| To do |
Copy the listing verbatim, excluding any images found in it.

** Data segment follows **

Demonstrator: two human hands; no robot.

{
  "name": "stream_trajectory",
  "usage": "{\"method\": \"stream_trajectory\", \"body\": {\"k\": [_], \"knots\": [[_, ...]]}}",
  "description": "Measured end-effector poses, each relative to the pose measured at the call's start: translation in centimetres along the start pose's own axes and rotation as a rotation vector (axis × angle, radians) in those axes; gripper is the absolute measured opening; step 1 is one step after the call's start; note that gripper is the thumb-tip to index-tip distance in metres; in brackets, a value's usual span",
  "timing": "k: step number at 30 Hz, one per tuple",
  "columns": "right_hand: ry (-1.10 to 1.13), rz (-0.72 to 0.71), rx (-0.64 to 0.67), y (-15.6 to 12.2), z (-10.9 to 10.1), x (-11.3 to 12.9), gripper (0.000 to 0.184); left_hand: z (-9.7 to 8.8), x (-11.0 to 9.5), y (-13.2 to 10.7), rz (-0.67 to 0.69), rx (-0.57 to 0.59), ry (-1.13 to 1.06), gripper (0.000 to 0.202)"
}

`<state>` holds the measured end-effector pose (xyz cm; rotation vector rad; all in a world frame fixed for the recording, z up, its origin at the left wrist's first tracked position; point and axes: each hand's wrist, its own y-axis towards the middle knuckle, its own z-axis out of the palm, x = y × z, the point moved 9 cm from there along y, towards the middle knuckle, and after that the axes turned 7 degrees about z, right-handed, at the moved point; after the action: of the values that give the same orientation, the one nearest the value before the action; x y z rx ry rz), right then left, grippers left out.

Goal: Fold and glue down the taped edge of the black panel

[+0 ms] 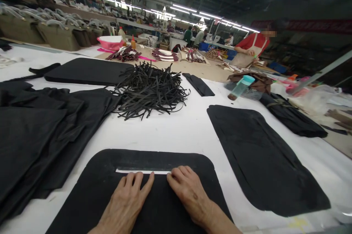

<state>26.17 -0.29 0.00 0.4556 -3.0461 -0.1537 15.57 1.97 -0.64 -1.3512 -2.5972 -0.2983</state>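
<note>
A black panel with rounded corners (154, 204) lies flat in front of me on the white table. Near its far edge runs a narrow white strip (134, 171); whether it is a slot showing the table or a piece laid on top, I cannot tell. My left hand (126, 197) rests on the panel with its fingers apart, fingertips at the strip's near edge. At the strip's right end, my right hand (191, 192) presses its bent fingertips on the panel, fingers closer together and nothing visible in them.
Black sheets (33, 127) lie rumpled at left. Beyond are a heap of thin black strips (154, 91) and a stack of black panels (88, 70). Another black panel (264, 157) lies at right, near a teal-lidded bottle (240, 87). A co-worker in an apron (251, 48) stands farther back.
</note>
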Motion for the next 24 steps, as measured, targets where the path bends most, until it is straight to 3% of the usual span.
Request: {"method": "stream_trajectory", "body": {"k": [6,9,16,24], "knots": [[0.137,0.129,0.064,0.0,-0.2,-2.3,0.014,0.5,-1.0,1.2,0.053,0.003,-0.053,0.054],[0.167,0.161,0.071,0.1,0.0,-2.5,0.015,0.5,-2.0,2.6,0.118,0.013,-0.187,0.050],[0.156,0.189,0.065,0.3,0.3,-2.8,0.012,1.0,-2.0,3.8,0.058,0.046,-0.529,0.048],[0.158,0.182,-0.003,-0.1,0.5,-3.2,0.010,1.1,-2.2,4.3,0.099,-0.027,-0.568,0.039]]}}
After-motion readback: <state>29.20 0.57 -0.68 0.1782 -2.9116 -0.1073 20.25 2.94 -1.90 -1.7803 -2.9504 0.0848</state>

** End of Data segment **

| Answer area |
Demonstrator: two human hands; no robot.

{
  "name": "stream_trajectory",
  "usage": "{\"method\": \"stream_trajectory\", \"body\": {\"k\": [_], \"knots\": [[_, ...]]}}",
  "description": "Measured end-effector poses, each relative to the pose measured at the call's start: translation in centimetres along the start pose's own axes and rotation as a rotation vector (axis × angle, radians) in those axes; gripper is the absolute measured opening; step 1 is one step after the call's start; note that gripper is the thumb-tip to index-tip distance in metres; in brackets, a value's usual span",
  "timing": "k: step number at 30 Hz, one per tuple",
  "columns": "right_hand: ry (-1.10 to 1.13), rz (-0.72 to 0.71), rx (-0.64 to 0.67), y (-15.6 to 12.2), z (-10.9 to 10.1), x (-11.3 to 12.9), gripper (0.000 to 0.184); left_hand: z (-9.7 to 8.8), x (-11.0 to 9.5), y (-13.2 to 10.7), rz (-0.67 to 0.69), rx (-0.57 to 0.59), ry (-1.13 to 1.06), gripper (0.000 to 0.202)"
}

`<state>` holds the measured end-effector pose (xyz cm; rotation vector rad; all in a world frame fixed for the recording, z up, its origin at the left wrist's first tracked position; point and axes: each hand's wrist, its own y-axis towards the middle knuckle, its own z-axis out of the palm, x = y × z, the point moved 9 cm from there along y, towards the middle knuckle, and after that the axes turned 7 degrees about z, right-handed, at the moved point; after the action: of the values that give the same orientation, the one nearest the value before the action; x y z rx ry rz), right then left, grippers left out.

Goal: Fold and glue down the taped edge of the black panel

[+0 ms] 

<state>26.17 -0.29 0.00 0.4556 -3.0461 -0.1537 15.57 1.97 -0.64 -1.3512 -2.5972 -0.2983</state>
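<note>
A black panel with rounded corners (154, 204) lies flat in front of me on the white table. Near its far edge runs a narrow white strip (134, 171); whether it is a slot showing the table or a piece laid on top, I cannot tell. My left hand (126, 197) rests on the panel with its fingers apart, fingertips at the strip's near edge. At the strip's right end, my right hand (191, 192) presses its bent fingertips on the panel, fingers closer together and nothing visible in them.
Black sheets (33, 127) lie rumpled at left. Beyond are a heap of thin black strips (154, 91) and a stack of black panels (88, 70). Another black panel (264, 157) lies at right, near a teal-lidded bottle (240, 87). A co-worker in an apron (251, 48) stands farther back.
</note>
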Motion for the next 24 steps, as measured, targets where the path bends most, until it is straight to 3% of the usual span.
Request: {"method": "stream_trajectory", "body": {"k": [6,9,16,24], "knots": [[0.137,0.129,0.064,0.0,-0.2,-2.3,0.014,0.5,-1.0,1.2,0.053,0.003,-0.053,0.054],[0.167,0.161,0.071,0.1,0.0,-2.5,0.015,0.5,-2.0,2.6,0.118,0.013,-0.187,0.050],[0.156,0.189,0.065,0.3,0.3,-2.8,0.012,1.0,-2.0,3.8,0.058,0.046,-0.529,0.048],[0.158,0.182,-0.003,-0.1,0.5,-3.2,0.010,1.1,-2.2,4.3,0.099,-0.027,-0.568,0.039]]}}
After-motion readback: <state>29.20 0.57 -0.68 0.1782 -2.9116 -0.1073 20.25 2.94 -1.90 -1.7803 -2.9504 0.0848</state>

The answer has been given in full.